#### [Problem details]
Each entry must be returned exactly. None may be omitted.

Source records
-----

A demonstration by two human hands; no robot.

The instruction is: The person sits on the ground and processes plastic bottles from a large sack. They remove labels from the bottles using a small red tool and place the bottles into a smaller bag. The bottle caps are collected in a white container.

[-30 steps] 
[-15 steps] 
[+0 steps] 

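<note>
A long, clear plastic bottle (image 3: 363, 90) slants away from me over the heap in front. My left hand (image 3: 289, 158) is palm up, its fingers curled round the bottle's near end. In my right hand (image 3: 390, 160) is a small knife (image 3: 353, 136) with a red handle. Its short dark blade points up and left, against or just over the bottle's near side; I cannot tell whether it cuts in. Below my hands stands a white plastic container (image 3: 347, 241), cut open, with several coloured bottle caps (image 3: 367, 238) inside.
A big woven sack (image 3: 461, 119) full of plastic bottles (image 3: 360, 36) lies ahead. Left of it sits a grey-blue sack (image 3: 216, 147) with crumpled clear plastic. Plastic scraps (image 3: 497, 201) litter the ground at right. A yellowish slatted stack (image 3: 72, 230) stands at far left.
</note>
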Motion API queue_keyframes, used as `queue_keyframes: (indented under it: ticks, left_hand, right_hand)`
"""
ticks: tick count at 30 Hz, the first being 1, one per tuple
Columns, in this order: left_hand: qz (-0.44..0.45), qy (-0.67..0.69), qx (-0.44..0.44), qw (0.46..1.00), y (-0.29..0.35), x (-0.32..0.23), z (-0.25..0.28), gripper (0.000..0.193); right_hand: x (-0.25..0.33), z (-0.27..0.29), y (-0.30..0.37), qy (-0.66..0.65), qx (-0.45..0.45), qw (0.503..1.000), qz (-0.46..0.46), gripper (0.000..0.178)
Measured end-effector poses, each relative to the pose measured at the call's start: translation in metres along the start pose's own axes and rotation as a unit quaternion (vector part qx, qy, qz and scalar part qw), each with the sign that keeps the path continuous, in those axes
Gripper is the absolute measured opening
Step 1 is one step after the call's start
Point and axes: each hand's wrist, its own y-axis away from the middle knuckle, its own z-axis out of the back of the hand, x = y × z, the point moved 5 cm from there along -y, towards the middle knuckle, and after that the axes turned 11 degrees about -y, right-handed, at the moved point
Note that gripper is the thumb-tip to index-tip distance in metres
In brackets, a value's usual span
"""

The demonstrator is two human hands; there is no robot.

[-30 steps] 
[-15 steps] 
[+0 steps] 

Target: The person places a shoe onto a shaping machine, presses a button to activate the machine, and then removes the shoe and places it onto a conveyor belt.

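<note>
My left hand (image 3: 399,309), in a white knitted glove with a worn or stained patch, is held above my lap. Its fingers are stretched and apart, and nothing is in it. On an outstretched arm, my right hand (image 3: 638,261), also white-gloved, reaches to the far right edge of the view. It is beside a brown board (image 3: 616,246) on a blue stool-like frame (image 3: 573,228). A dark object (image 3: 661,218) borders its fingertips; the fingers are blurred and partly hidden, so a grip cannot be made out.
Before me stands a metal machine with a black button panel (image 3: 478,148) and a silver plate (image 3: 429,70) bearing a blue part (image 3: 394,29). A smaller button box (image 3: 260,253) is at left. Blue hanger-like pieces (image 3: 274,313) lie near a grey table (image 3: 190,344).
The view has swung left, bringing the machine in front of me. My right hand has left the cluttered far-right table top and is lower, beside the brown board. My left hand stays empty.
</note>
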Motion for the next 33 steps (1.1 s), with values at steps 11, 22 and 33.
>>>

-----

#### [Answer space]
A demonstration by two human hands; no robot.

The instruction is: The person sits on the ground and processes plastic bottles from a large sack. They remove labels from the bottles using a small red tool and place the bottles into a smaller bag. The bottle caps are collected in a white container.

[-30 steps] 
[-15 steps] 
[+0 steps] 

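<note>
A long, clear plastic bottle (image 3: 363, 90) slants away from me over the heap in front. My left hand (image 3: 289, 158) is palm up, its fingers curled round the bottle's near end. In my right hand (image 3: 390, 160) is a small knife (image 3: 353, 136) with a red handle. Its short dark blade points up and left, against or just over the bottle's near side; I cannot tell whether it cuts in. Below my hands stands a white plastic container (image 3: 347, 241), cut open, with several coloured bottle caps (image 3: 367, 238) inside.
A big woven sack (image 3: 461, 119) full of plastic bottles (image 3: 360, 36) lies ahead. Left of it sits a grey-blue sack (image 3: 216, 147) with crumpled clear plastic. Plastic scraps (image 3: 497, 201) litter the ground at right. A yellowish slatted stack (image 3: 72, 230) stands at far left.
</note>
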Motion API queue_keyframes, used as `queue_keyframes: (indented under it: ticks, left_hand, right_hand)`
"""
ticks: tick count at 30 Hz, the first being 1, one per tuple
Columns, in this order: left_hand: qz (-0.44..0.45), qy (-0.67..0.69), qx (-0.44..0.44), qw (0.46..1.00), y (-0.29..0.35), x (-0.32..0.23), z (-0.25..0.28), gripper (0.000..0.193); right_hand: x (-0.25..0.33), z (-0.27..0.29), y (-0.30..0.37), qy (-0.66..0.65), qx (-0.45..0.45), qw (0.503..1.000), qz (-0.46..0.46), gripper (0.000..0.178)
Measured end-effector poses, each relative to the pose measured at the call's start: translation in metres along the start pose's own axes and rotation as a unit quaternion (vector part qx, qy, qz and scalar part qw), each with the sign that keeps the path continuous, in those axes
Gripper is the absolute measured opening
Step 1 is one step after the call's start
Point and axes: each hand's wrist, its own y-axis away from the middle knuckle, its own z-axis out of the back of the hand, x = y × z, the point moved 5 cm from there along -y, towards the middle knuckle, and after that the axes turned 11 degrees about -y, right-handed, at the moved point
Note that gripper is the thumb-tip to index-tip distance in metres
In brackets, a value's usual span
"""

The demonstrator is two human hands; there is no robot.

[-30 steps] 
[-15 steps] 
[+0 steps] 

Target: The person places a shoe onto a shaping machine, presses a button to activate the machine, and then removes the shoe and places it onto a conveyor belt.

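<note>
My left hand (image 3: 399,309), in a white knitted glove with a worn or stained patch, is held above my lap. Its fingers are stretched and apart, and nothing is in it. On an outstretched arm, my right hand (image 3: 638,261), also white-gloved, reaches to the far right edge of the view. It is beside a brown board (image 3: 616,246) on a blue stool-like frame (image 3: 573,228). A dark object (image 3: 661,218) borders its fingertips; the fingers are blurred and partly hidden, so a grip cannot be made out.
Before me stands a metal machine with a black button panel (image 3: 478,148) and a silver plate (image 3: 429,70) bearing a blue part (image 3: 394,29). A smaller button box (image 3: 260,253) is at left. Blue hanger-like pieces (image 3: 274,313) lie near a grey table (image 3: 190,344).
The view has swung left, bringing the machine in front of me. My right hand has left the cluttered far-right table top and is lower, beside the brown board. My left hand stays empty.
</note>
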Motion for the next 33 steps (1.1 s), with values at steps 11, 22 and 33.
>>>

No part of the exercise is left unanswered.